[Cython] `cdef inline` and typed memory views

Dimitri Tcaciuc dtcaciuc at gmail.com
Sun Apr 22 23:45:52 CEST 2012

On Sun, Apr 22, 2012 at 1:20 PM, mark florisson
<markflorisson88 at gmail.com> wrote:
> On 21 April 2012 20:17, Dimitri Tcaciuc <dtcaciuc at gmail.com> wrote:
>> Hey everyone,
>> Congratulations on shipping 0.16! I think I found a problem which
>> seems pretty straight forward.
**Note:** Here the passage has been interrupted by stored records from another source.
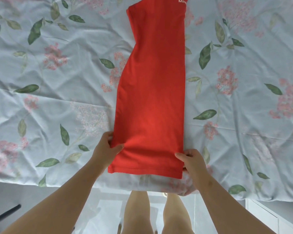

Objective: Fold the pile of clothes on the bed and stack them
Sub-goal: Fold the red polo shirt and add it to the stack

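Lying flat on the flowery bed sheet (pixel 57 85), a long folded red top (pixel 152 85), maybe a dress, left hand (pixel 107 146) pinching its near left edge, right hand (pixel 194 163) pinching its near right corner.

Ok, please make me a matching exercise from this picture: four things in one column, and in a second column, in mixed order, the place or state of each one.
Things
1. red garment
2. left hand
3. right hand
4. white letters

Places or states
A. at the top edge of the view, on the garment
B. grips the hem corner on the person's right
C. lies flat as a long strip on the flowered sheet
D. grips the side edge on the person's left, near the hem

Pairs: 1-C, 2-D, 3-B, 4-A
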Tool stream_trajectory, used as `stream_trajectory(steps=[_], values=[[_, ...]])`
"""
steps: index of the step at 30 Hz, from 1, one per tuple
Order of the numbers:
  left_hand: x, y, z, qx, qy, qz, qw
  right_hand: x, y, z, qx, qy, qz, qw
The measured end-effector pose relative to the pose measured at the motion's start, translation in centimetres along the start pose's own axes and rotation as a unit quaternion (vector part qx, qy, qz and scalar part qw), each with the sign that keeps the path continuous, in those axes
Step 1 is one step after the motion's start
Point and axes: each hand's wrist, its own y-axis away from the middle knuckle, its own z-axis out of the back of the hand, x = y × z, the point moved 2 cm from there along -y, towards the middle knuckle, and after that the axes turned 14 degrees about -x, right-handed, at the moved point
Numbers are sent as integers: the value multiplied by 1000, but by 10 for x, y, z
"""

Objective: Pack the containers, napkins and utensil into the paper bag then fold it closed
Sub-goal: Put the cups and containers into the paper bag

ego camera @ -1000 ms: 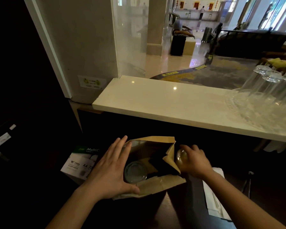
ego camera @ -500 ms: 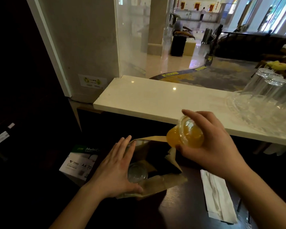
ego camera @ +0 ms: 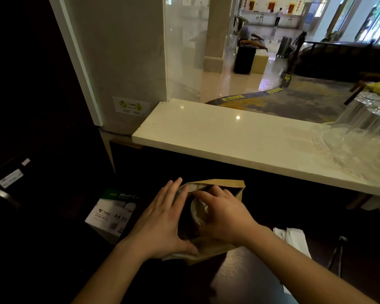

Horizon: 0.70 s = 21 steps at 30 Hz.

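Inside one paper bag (ego camera: 219, 252) — one container (ego camera: 198, 212).

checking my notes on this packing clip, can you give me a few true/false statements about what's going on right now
1. The right hand reaches into the open paper bag. True.
2. The left hand lies flat on the white counter. False: it braces the bag's left side on the dark table.
3. The napkins are packed in the bag. False: they lie on the table to the right of the bag.
4. A clear lidded container shows under the right hand's fingers inside the bag. True.
5. The bag top is folded closed. False: its mouth stands open.
6. Glasses stand upside down on the counter at right. True.
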Motion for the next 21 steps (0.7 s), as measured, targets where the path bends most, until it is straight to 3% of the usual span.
stream_trajectory(steps=[8, 21], values=[[-6, -1, 0, -5, 0, -12, 1000, -16, 5, -5, 31, 80, -46, 995], [-26, -6, 0, 5, -24, -46, 999, -26, 4, -31, 132, 123, -23, 983]])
Say I want to factor out inner part of
>> some N^2 loops over a flow array, I write something like
>>  cdef inline float _inner(size_t i, size_t j, float[:] x):
>>     cdef float d = x[i] - x[j]
>>     return sqrtf(d * d)
>> In 0.16, this actually compiles (as opposed to 0.15 with ndarray) and
>> function is declared as inline, which is great. However, the
>> memoryview structure is passed by value:
>>  static CYTHON_INLINE float __pyx_f_3foo__inner(size_t __pyx_v_i,
>> size_t __pyx_v_j, __Pyx_memviewslice __pyx_v_x) {
>>     ...
>> This seems to hinder compiler's (in my case, GCC 4.3.4) ability to
>> perform efficient inlining (although function does in fact get
>> inlined). If I manually inline that distance calculation, I get 3x
>> speedup. (in my case 0.324020147324 vs 1.43209195137 seconds for 10k
>> elements). When I manually modified generated .c file to pass memory
>> view slice by pointer, slowdown was eliminated completely.
>> On a somewhat relevant node, have you considered enabling Issues page on Github?
>> Thanks!
>> Dimitri.
>> _______________________________________________
>> cython-devel mailing list
>> cython-devel at python.org
>> http://mail.python.org/mailman/listinfo/cython-devel
> Although it is neither documented nor tested, it works if you just
> take the address of the memoryview. You can then index it using
> memoryview_pointer[0][i]. One should be careful, as taking the pointer
> and passing that around means that pointer is not acquisition counted,
> and will point to invalid memory if the memoryview goes out of scope
> (e.g. if it's a local variable, when you return).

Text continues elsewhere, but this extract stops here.